INSTRUCTIONS FOR THE TASK ▸
Starting at the line that contains "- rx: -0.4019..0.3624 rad", transcribe each line exactly through the end of the data below, and skip any pictures.

COLLECTED MATERIAL ▸
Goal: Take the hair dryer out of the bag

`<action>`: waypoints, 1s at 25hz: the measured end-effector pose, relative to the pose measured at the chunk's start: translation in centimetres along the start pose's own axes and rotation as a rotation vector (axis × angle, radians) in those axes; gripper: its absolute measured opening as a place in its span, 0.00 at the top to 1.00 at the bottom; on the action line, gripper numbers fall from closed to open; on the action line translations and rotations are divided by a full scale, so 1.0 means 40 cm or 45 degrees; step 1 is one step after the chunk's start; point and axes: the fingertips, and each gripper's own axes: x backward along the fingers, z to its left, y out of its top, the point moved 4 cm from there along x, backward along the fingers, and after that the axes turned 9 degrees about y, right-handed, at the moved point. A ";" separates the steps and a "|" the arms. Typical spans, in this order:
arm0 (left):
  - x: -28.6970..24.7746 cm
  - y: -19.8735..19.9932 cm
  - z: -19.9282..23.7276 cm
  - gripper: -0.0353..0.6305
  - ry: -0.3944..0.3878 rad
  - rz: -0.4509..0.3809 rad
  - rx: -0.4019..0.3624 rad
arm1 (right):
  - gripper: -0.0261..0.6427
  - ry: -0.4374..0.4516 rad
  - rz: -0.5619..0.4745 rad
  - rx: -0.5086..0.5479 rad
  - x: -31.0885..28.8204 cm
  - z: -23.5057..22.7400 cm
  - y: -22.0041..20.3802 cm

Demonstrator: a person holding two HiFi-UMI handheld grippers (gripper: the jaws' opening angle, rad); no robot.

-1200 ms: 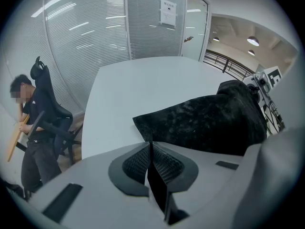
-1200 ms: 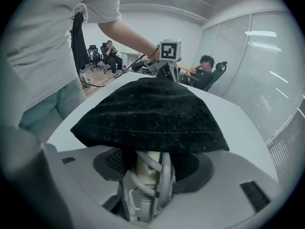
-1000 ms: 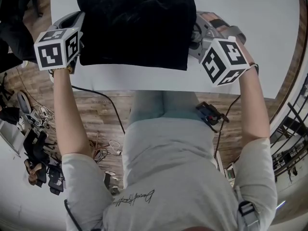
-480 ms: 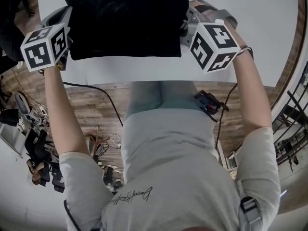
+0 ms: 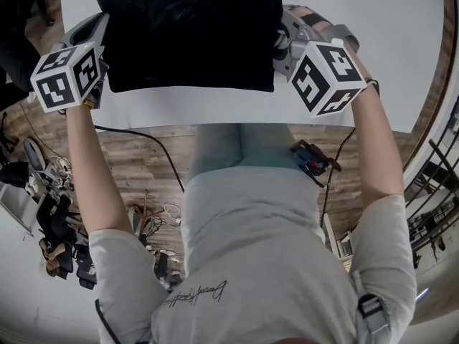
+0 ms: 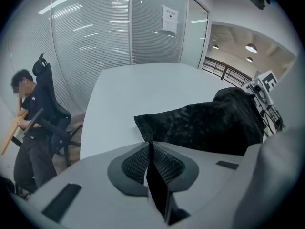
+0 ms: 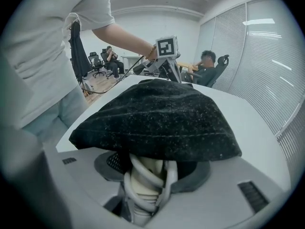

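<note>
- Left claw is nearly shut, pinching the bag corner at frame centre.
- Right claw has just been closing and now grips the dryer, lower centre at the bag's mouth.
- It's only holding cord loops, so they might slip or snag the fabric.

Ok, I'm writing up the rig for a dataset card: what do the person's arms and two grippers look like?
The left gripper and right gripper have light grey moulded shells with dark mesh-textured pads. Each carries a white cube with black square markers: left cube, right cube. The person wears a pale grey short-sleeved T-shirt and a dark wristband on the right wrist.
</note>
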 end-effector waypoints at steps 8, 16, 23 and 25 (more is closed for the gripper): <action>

TASK OUTPUT ▸
  - rx: -0.4019..0.3624 rad
arm1 (right):
  - gripper: -0.0261..0.6427
  - ry: -0.4374..0.4516 rad
  - rz: -0.5619..0.4745 rad
  - rx: -0.5086..0.5479 rad
  - x: -31.0885..28.8204 cm
  - z: -23.5057..22.7400 cm
  - y: -22.0041..20.3802 cm

Demonstrator: a person holding two HiFi-UMI handheld grippers (gripper: the jaws' opening angle, rad); no robot.

-1200 ms: 
-1200 ms: 
-1000 ms: 
-480 ms: 
+0 ms: 
+0 ms: 
+0 ms: 

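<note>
- Left claw is nearly shut, pinching the bag corner at frame centre.
- Right claw has just been closing and now grips the dryer, lower centre at the bag's mouth.
- It's only holding cord loops, so they might slip or snag the fabric.

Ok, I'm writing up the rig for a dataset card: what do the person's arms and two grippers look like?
The left gripper and right gripper have light grey moulded shells with dark mesh-textured pads. Each carries a white cube with black square markers: left cube, right cube. The person wears a pale grey short-sleeved T-shirt and a dark wristband on the right wrist.
</note>
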 end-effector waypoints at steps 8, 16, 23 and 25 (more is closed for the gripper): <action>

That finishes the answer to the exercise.